» Your task: The task calls for each line of the records below in which the word "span" appears.

*** Opening Data in this exercise ***

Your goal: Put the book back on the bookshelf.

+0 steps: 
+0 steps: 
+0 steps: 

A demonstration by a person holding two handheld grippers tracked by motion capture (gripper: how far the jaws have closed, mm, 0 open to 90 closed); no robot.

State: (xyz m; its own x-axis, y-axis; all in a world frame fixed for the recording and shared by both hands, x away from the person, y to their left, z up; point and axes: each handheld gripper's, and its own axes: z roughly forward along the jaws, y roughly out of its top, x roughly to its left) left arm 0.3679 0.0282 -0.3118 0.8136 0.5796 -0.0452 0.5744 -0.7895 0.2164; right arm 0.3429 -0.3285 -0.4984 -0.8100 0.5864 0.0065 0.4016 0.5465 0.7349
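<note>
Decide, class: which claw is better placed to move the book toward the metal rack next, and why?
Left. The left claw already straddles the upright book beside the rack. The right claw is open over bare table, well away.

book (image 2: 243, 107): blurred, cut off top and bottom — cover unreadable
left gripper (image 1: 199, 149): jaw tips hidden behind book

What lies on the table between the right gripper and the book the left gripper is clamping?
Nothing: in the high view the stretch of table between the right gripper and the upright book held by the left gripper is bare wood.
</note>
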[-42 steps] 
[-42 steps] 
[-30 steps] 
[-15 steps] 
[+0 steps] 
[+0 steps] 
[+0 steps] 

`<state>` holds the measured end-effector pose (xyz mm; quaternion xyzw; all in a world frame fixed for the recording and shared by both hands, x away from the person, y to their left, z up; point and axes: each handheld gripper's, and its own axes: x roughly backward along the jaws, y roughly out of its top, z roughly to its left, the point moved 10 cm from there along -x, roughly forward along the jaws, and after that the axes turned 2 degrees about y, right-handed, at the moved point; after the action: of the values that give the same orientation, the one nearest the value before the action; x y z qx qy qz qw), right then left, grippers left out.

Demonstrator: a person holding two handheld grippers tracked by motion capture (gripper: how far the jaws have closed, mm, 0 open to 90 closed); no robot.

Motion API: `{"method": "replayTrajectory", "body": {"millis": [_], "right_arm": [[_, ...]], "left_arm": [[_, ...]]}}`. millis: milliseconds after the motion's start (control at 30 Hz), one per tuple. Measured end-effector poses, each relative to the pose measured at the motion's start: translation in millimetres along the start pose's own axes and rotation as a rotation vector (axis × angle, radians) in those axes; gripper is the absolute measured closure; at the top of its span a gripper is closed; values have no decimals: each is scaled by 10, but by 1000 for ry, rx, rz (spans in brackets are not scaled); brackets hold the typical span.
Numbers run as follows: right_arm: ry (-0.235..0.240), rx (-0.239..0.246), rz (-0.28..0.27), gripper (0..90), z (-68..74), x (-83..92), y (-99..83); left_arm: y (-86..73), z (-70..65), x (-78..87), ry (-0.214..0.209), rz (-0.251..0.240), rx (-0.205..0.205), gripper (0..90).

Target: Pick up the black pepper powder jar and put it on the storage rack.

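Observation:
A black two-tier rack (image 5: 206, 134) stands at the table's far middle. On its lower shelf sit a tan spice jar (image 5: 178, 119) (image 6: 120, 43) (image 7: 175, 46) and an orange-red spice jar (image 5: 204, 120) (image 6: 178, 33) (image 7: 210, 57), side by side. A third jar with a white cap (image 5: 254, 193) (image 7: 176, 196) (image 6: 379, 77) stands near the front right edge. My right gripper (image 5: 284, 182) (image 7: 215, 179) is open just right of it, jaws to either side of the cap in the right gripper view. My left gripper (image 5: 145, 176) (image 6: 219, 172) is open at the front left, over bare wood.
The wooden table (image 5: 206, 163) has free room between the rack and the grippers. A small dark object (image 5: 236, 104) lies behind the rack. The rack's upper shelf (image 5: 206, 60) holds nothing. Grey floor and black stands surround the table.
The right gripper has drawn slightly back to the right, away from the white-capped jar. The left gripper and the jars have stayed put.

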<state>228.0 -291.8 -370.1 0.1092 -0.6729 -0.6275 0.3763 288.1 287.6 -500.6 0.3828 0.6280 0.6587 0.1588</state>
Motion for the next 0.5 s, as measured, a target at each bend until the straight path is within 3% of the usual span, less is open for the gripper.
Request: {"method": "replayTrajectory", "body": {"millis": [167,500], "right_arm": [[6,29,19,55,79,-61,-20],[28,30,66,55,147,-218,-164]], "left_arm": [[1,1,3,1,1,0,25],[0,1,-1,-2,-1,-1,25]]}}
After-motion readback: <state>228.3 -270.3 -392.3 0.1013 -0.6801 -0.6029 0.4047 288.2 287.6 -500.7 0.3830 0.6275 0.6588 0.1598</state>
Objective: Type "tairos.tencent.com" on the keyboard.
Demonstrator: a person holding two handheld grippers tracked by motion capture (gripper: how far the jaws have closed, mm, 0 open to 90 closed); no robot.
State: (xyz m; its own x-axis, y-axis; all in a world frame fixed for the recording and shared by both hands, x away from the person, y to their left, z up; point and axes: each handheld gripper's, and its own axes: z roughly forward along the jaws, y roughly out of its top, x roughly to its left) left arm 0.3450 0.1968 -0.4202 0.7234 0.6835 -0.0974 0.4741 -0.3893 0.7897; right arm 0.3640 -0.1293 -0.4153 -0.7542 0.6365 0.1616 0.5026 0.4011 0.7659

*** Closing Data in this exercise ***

» Problem solution:
Motion API: `{"method": "replayTrajectory", "body": {"millis": [_], "right_arm": [[_, ...]], "left_arm": [[_, ...]]}}`. millis: milliseconds after the motion's start (control at 30 Hz), one per tuple. Measured end-effector poses, each relative to the pose measured at the motion's start: translation in millimetres along the start pose's own axes and rotation as a rotation vector (axis × angle, radians) in those axes; gripper is the absolute measured closure; at the top of its span a gripper is closed; values have no decimals: each is scaled by 10, but by 1000 for ry, rx, rz (spans in brackets are not scaled); brackets hold the typical span.
Motion for the next 0.5 s, as measured, a target at each bend until the straight path is within 3% of the usual span, less is open for the gripper.

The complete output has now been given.